Team develops laser-based ice-core sampling for studying climate change
Researchers led by Yuko Motizuki from the Astro-Glaciology Laboratory at the RIKEN Nishina Center in Japan have developed a new laser-based sampling system for studying the composition of ice cores taken from glaciers. The new system has a 3-mm depth-resolution—about three times smaller than what is currently available—meaning that it can detect temperature variations that occurred over much smaller periods of time in the past.
The new laser melting sampler, or LMS, is expected to help reconstruct continuous annual temperature changes that occurred thousands to hundreds of thousands of years ago, which will help scientists understand climate change in the past and present. The study was published in the Journal of Glaciology on Sep 19.
Tree rings can tell us how old a tree is, and the color and width of the rings can tell us a little about the local climate during those years. Yearly growth of glaciers can tell us a similar story, but over a much longer period of time. Scientists are studying past changes in climate by analyzing cylindrical ice cores removed from glaciers.
By taking samples at regular intervals along the cores, researchers can reconstruct continuous temperature profiles. However, this is impossible with samples taken from deep locations, where annual accumulation has often been compressed to sub-centimeters.
Currently there are two standard methods for sampling ice cores. One has a depth-precision of about 1 cm, which means that data from years with less than 1 cm accumulation are lost, and any one-time events that acutely altered climate would be missed. The other method has good depth-precision, but it destroys the part of the sample needed to analyze the water content—the primary way in which scientists calculate past temperatures.
The new laser melting sampler overcomes both these problems; it has high depth-precision and does not destroy the critical oxygen and hydrogen isotopes found in water, which are needed to infer past temperature.
The LMS system delivers a laser beam through an optical fiber with a special silver nozzle, and quickly pumps out the liquid sample, eventually depositing it into stainless steel vials. Once the special hardware was assembled, the researchers experimented to optimize three critical parts of the process: the amount of power for the laser, the speed with which to insert the nozzle into the core as the laser melts the ice, and the rate at which the liquid sample is vacuumed out.
With the optimization, the researchers could melt the ice as fast as possible, prevent the laser from overheating, and prevent the meltwater from getting too hot, which would destabilize the critical isotopes and prevent correct temperature measurements.
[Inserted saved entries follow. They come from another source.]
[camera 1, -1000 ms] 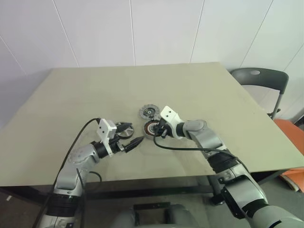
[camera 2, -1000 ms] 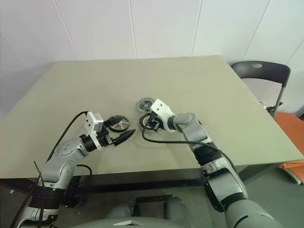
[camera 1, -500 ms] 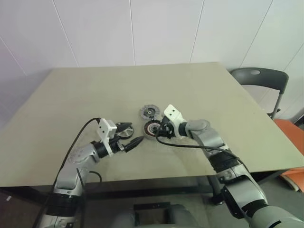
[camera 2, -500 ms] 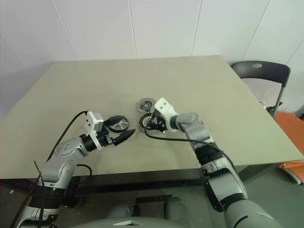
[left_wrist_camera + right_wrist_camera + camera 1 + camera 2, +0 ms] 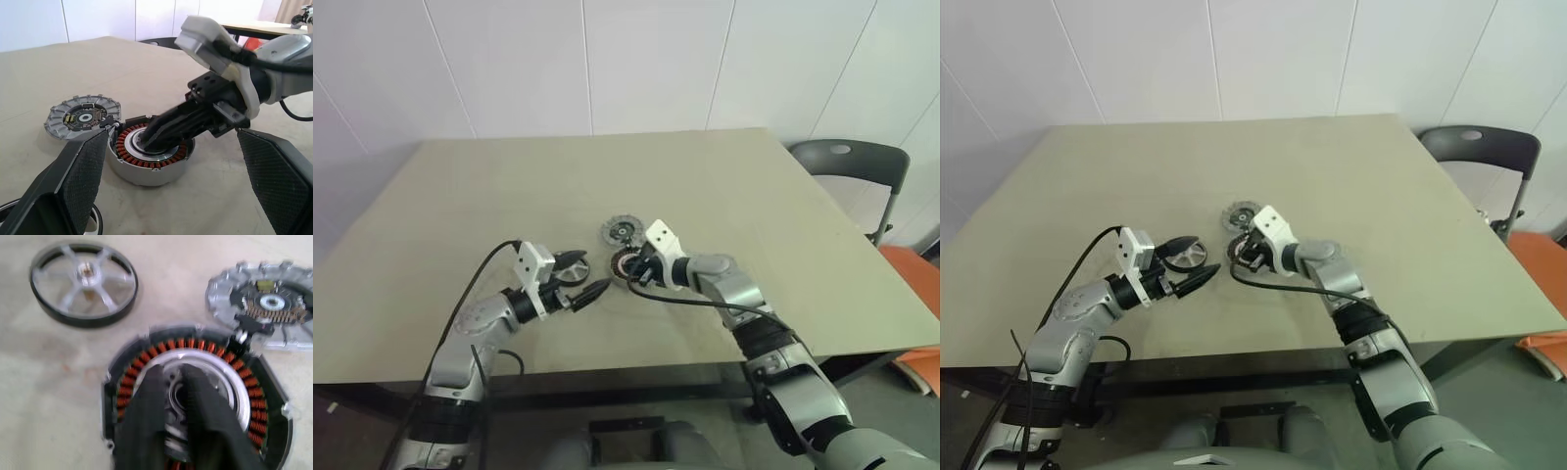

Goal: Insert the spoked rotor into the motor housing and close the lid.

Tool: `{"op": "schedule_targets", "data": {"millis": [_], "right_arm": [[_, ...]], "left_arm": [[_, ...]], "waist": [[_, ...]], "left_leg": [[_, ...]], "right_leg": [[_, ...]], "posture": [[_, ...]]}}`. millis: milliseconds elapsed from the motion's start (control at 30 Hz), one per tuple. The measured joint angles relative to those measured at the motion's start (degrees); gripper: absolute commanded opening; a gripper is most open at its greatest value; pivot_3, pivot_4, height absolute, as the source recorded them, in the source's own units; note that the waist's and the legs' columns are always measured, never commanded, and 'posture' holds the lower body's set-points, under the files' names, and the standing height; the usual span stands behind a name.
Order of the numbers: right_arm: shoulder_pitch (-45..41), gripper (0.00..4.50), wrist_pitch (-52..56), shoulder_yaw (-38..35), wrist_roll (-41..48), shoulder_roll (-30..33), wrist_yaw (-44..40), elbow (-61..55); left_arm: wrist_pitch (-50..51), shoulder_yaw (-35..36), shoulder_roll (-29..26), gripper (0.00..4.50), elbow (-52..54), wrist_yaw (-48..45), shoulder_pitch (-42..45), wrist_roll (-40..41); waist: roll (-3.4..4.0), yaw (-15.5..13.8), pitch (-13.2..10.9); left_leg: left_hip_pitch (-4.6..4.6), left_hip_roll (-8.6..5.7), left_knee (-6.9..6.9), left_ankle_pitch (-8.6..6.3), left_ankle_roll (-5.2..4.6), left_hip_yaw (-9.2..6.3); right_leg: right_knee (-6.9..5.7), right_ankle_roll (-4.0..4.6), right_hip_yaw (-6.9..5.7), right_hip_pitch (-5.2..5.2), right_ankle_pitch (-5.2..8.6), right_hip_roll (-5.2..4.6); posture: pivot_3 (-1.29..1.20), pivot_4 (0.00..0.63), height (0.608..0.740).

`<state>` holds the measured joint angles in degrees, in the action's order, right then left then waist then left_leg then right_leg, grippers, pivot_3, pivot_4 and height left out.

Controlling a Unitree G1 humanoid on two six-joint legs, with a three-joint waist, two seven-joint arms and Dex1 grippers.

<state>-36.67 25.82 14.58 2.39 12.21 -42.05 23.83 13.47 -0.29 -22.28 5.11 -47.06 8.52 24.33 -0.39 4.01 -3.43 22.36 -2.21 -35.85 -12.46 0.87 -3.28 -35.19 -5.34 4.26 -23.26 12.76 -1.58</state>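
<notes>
The motor housing (image 5: pixel 625 264) sits mid-table, its copper-red windings ringing a pale centre (image 5: pixel 195 396). My right gripper (image 5: pixel 177 374) is shut, with its fingertips down in that pale centre (image 5: pixel 161 132). Just behind the housing the lid (image 5: pixel 621 231) lies flat with its dark-centred face up (image 5: pixel 261 303). On the table to the housing's left rests the spoked rotor (image 5: pixel 570 276), silver with a dark rim (image 5: pixel 83 283). My left gripper (image 5: pixel 595 271) hovers open over the rotor's near side, pointing at the housing and holding nothing; its fingers (image 5: pixel 73 181) stand wide apart.
The tan table (image 5: pixel 509 186) has wide bare room behind and to both sides of the parts. A dark chair (image 5: pixel 847 162) stands past the table's right edge, and an orange object (image 5: pixel 913 272) lies beyond it. Black cables trail from both wrists.
My right gripper's fingers have closed together in the housing's centre, and its wrist has edged slightly left. The left arm, rotor and lid have not moved.
</notes>
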Motion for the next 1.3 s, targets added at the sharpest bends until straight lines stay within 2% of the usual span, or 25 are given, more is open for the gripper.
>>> {"op": "schedule_targets", "data": {"millis": [300,433,567,700,833,933,1033,1133,1300], "right_arm": [[0.15,0.02,-4.83,1.45,-3.20,-0.03,1.07,1.68],[0.08,0.02,-0.73,-3.05,2.20,-2.31,-1.67,3.08],[-0.30,0.02,1.85,-3.81,6.29,-2.93,-6.30,3.02],[-3.11,0.02,-0.80,-4.03,6.70,-1.44,-8.17,3.01],[-6.48,0.02,-4.08,-4.34,6.74,-0.73,-9.12,3.33],[-9.17,0.02,-5.76,-4.38,6.85,-0.84,-9.53,3.41],[-9.88,0.02,-6.90,-4.36,6.83,-0.86,-9.81,3.47],[-9.88,0.02,-7.36,-4.35,6.82,-0.63,-9.94,3.48],[-9.85,0.02,-7.39,-4.30,6.79,-0.52,-9.75,3.35]], "left_arm": [[0.01,0.08,-0.08,4.50,0.10,1.40,-0.28,-0.02],[2.35,3.01,1.71,4.50,1.60,4.61,-1.58,2.98],[9.01,11.77,2.81,4.50,11.01,9.68,-7.09,15.50],[14.75,22.69,3.21,4.50,18.94,14.75,-19.98,30.94],[19.69,26.35,4.50,4.50,19.90,21.09,-27.85,40.15],[22.90,26.24,5.46,4.50,18.01,27.93,-26.44,43.44],[25.11,26.21,6.65,4.50,14.33,34.53,-22.33,46.73],[27.76,25.67,6.71,4.50,11.64,39.11,-18.18,49.71],[30.28,23.60,6.54,4.50,6.76,41.48,-12.77,49.96]], "waist": [[0.00,0.02,0.04],[-0.01,0.11,0.05],[0.02,0.56,0.03],[0.04,0.57,0.02],[0.07,-0.02,-0.02],[0.34,0.04,-0.05],[0.46,0.11,0.00],[0.32,-0.02,0.08],[0.31,-0.47,0.09]], "left_leg": [[-0.13,0.00,-0.08,-0.07,0.12,-0.01],[-0.13,0.04,-0.07,-0.06,0.09,-0.04],[-0.03,0.11,0.08,0.00,0.00,-0.03],[-0.03,0.11,0.21,-0.01,0.01,-0.03],[-0.02,0.14,-0.05,-0.10,0.16,-0.10],[0.10,0.35,-0.13,-0.11,0.17,-0.18],[0.43,0.96,-0.10,-0.11,0.18,-0.12],[0.45,0.64,-0.06,-0.12,0.19,0.22],[0.46,0.56,0.56,0.00,0.20,0.32]], "right_leg": [[-0.01,-0.07,0.00,0.18,0.04,0.00],[-0.04,-0.18,0.00,0.17,0.11,-0.04],[-0.08,-0.18,0.02,-0.08,0.10,-0.03],[-0.01,-0.15,0.01,-0.12,0.11,-0.07],[0.13,-0.18,-0.19,-0.11,0.16,-0.14],[0.81,-0.08,-0.56,0.20,0.07,-0.10],[1.74,0.14,-1.58,0.47,-0.11,-0.24],[1.22,0.31,-2.06,0.19,-0.57,-1.14],[0.89,0.31,-2.05,-0.37,-0.53,-1.00]], "posture": [[0.00,0.000,0.740],[0.00,0.000,0.740],[0.00,0.000,0.740],[0.00,0.000,0.740],[0.00,0.000,0.740],[0.00,0.000,0.740],[0.00,0.000,0.740],[0.00,0.000,0.740],[0.00,0.000,0.740]]}}
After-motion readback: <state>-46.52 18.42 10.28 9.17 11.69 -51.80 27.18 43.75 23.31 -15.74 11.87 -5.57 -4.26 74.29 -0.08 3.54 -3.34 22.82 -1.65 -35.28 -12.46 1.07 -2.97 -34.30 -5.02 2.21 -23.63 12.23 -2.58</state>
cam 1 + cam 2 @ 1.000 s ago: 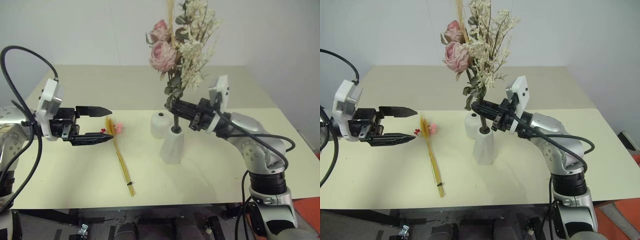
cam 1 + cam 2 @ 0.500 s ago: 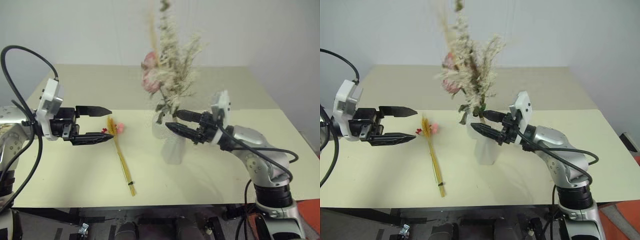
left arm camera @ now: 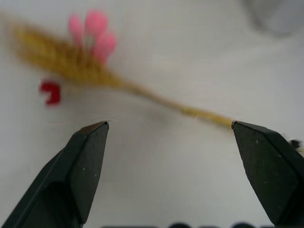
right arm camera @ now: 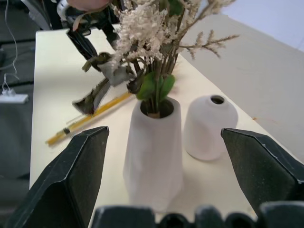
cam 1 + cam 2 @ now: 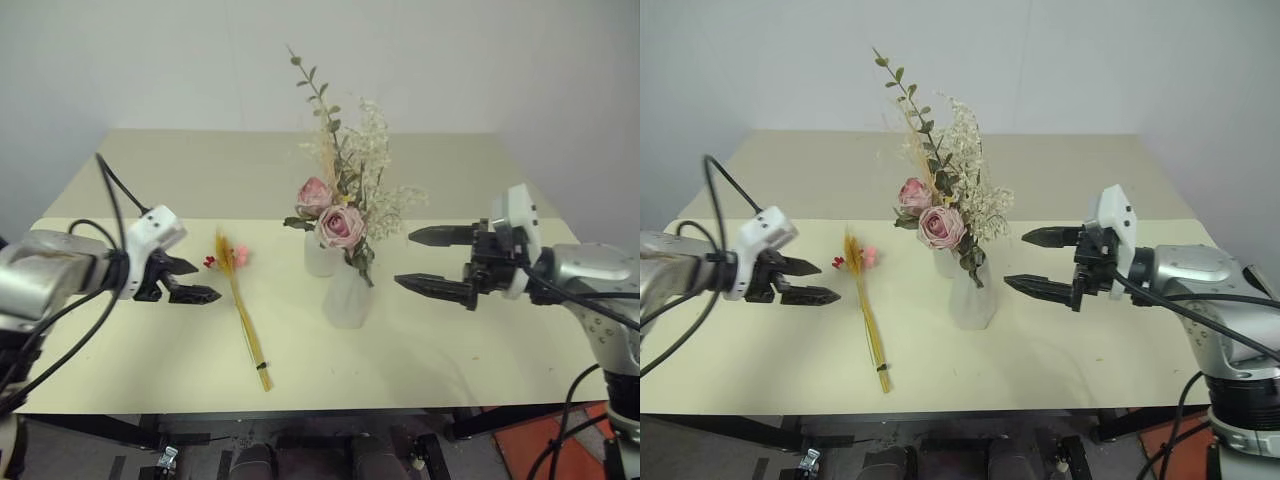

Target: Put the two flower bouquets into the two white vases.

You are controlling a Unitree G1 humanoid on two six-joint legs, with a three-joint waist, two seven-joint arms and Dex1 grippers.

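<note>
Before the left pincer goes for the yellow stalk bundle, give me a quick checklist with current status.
1. Rose bouquet seated in the taller vase: ok.
2. Right pincer open and apart from that vase: ok.
3. Shorter vase upright, mouth free: ok.
4. Stalk bundle flat on the table, nothing on it: ok.
5. Left pincer open: ok.
6. Left pincer lined up around the stalk: not ok; the stalk lies beyond the fingertips.
</note>
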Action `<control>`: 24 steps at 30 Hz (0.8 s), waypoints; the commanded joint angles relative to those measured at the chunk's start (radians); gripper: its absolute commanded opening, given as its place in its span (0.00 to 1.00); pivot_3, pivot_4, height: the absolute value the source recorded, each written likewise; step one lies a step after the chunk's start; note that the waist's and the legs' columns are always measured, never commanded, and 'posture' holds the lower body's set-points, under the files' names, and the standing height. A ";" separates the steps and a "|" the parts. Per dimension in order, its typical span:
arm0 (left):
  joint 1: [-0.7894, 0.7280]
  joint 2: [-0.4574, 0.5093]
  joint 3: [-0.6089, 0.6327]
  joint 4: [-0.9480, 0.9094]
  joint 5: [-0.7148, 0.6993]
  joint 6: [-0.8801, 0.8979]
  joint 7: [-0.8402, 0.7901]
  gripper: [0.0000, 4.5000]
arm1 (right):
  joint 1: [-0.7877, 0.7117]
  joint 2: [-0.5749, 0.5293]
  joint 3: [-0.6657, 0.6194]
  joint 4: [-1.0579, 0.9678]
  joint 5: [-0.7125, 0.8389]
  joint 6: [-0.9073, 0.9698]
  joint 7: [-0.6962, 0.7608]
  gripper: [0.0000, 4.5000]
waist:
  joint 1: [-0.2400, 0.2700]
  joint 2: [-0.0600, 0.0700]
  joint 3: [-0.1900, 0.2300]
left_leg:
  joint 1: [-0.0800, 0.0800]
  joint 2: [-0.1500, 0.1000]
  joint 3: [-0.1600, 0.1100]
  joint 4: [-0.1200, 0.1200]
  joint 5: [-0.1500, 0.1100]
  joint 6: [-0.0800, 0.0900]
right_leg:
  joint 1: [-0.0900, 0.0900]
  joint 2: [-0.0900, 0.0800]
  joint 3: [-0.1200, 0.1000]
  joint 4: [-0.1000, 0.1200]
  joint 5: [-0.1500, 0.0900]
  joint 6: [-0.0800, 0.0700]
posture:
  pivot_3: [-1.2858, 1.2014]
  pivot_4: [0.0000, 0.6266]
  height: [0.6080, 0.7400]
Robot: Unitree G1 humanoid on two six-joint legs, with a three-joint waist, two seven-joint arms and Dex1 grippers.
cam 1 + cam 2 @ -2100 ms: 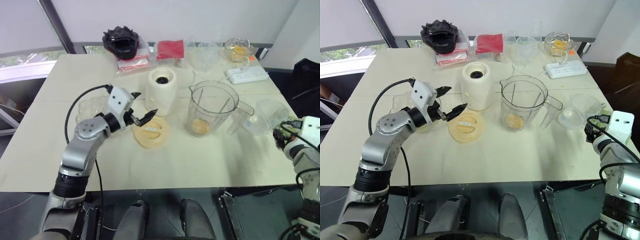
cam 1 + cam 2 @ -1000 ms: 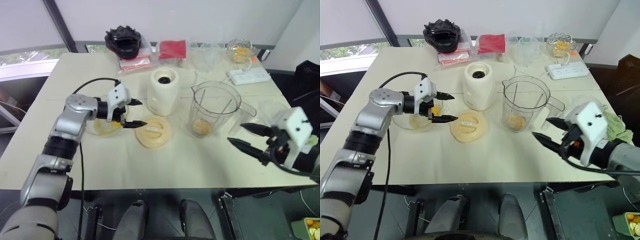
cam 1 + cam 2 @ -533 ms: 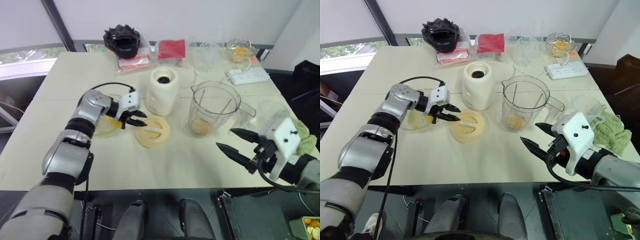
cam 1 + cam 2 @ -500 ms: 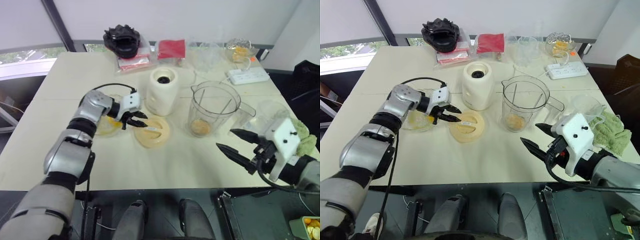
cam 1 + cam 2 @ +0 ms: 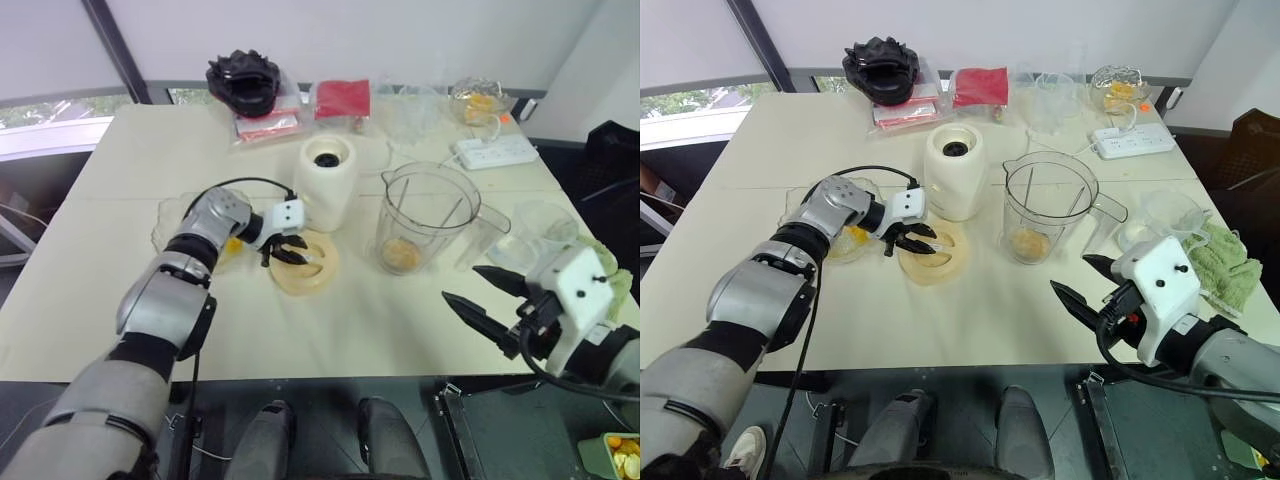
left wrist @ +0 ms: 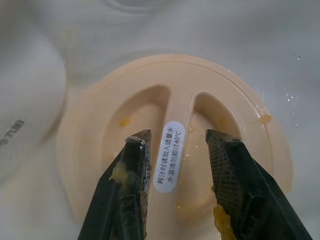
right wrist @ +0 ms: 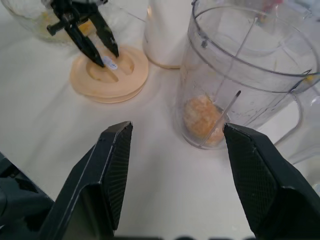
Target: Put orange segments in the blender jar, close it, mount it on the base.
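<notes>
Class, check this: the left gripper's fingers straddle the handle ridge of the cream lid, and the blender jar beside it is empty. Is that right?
Not quite. The left gripper does straddle the ridge of the cream lid, but the blender jar is not empty: the right wrist view shows orange segments at its bottom.

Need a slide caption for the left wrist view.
Left gripper with open jaws straddling the labelled handle ridge of the cream blender lid, pulp on its fingers.

Orange segments (image 7: 202, 120) in upright, apparently lidless jar (image 7: 240, 75).
</notes>
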 commanded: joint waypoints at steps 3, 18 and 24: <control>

As a proof-of-concept experiment, the team sampled a 15-cm segment of a 50-cm Dome-Fuji shallow ice core, which was taken about a football-field (~92 m) below the ice surface in East Antarctica. In one test, they were able to take 51 discrete samples at regular 3-mm intervals along the ice core segment. They measured the stable oxygen and hydrogen isotopes that made up the meltwater extracted from the samples and found that they matched well with those taken by hand segmentation, a process only practical in this research setting. A good match means that the laser-melting process did not ruin the sample, and the inferred temperatures would be accurate.
Motizuki says, “With our laser-melting method, it’s now possible to analyze stable water isotopes at a few-millimeters depth resolution. This will allow researchers to obtain continuous, long-term, annually-resolved temperature profiles, even in deep ice cores collected at low accumulation sites in Antarctica, as well as transient events such as sudden temperature changes which are recorded in them.”